If you do not understand what I write, do not worry about it, look at the pictures, so it appears.
I am writing this post with my friend Google translate . If you have questions, please do it simply
Predict I'm not big electronics mechanic.:clsoedeyes:
I wanted a good background lighting of the metal detector.
Discreet lighting. I only see, not the environment.
The first attempts. External lighting. Stuck to the cover. Light angle is too flat, a lot of reflection, poorly-read display.
Unfortunately, to take apart the machine, there is no other choice.
Let's look inside. Four screws to be taken out and you're done.
Two connectors to stretch, to take off the electronics.
Strong enough, but do it gently.
If successful, then you can see the back side of the display.
The idea is to illuminate the display from behind.
This will work, but something smooth lighting is necessary.
I used this parts. 5 mm thick acrylic (clear or opal-and-white), 4 mm thick of it would be better, but that was at hand. LED strip units. A fine abrasive paper (Over 200, I was only 100). Small piece of double-sided transparent adhesive.Colored self-adhesive foil. For example, Avery, Jac, Mactac...
The plexit polished to get a soft smooth surface. (Sample. this is not installed.)
The plexit be cut to size of display.Do not burnish the edge of the Plexiglas.
Double-sided adhesive tape pasted. I put foil mirror on the back side of Plexiglass for stronger light. is not visible on the picture.
Paste LED strip the edge of the Plexiglass.
Light test.
Foil is affixed on the back of the display.
Do it gently, and bubble free.The black marks disappear from the screen.
The electrical system.
Components used: 9V battery, three-position switch, the appropriate-sized instrument box, cables.
First position, continuous lighting, center off, back position instant switch.
The new cable next to the original cable.
The instrument box attached to the original screws. I put some washer under the second screw.
Check out this screw. It is important. If box is short, no problem.
Put it on Plexiglass with Leds to the back side of the display.
Connect back to the electronics. Screws up the box and you're done.
What I would like to have improved: the safety switch against accidental switching on (transport, storage, etc..) Potential meter illumination intensity control.
Thank you for reading.
obolus
I am writing this post with my friend Google translate . If you have questions, please do it simply
Predict I'm not big electronics mechanic.:clsoedeyes:
I wanted a good background lighting of the metal detector.
Discreet lighting. I only see, not the environment.
The first attempts. External lighting. Stuck to the cover. Light angle is too flat, a lot of reflection, poorly-read display.

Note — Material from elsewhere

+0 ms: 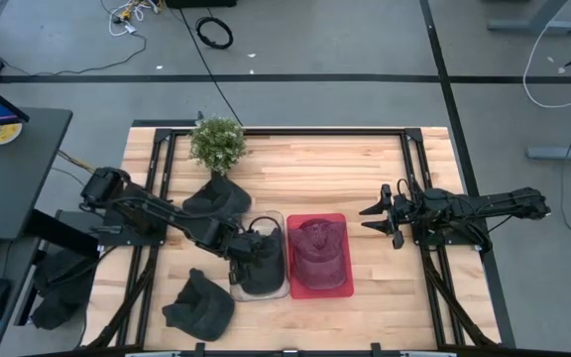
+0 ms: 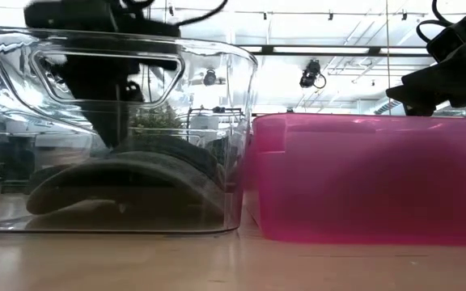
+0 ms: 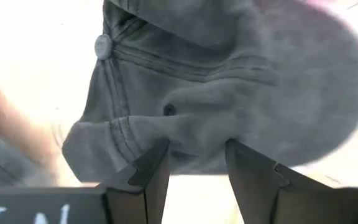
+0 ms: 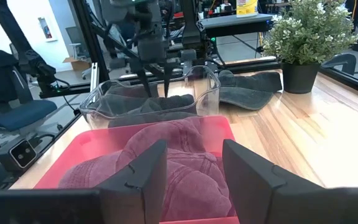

Unfortunately, to take apart the machine, there is no other choice.
Let's look inside. Four screws to be taken out and you're done.
Two connectors to stretch, to take off the electronics.
Strong enough, but do it gently.
If successful, then you can see the back side of the display.
The idea is to illuminate the display from behind.
This will work, but something smooth lighting is necessary.
I used this parts. 5 mm thick acrylic (clear or opal-and-white), 4 mm thick of it would be better, but that was at hand. LED strip units. A fine abrasive paper (Over 200, I was only 100). Small piece of double-sided transparent adhesive.Colored self-adhesive foil. For example, Avery, Jac, Mactac...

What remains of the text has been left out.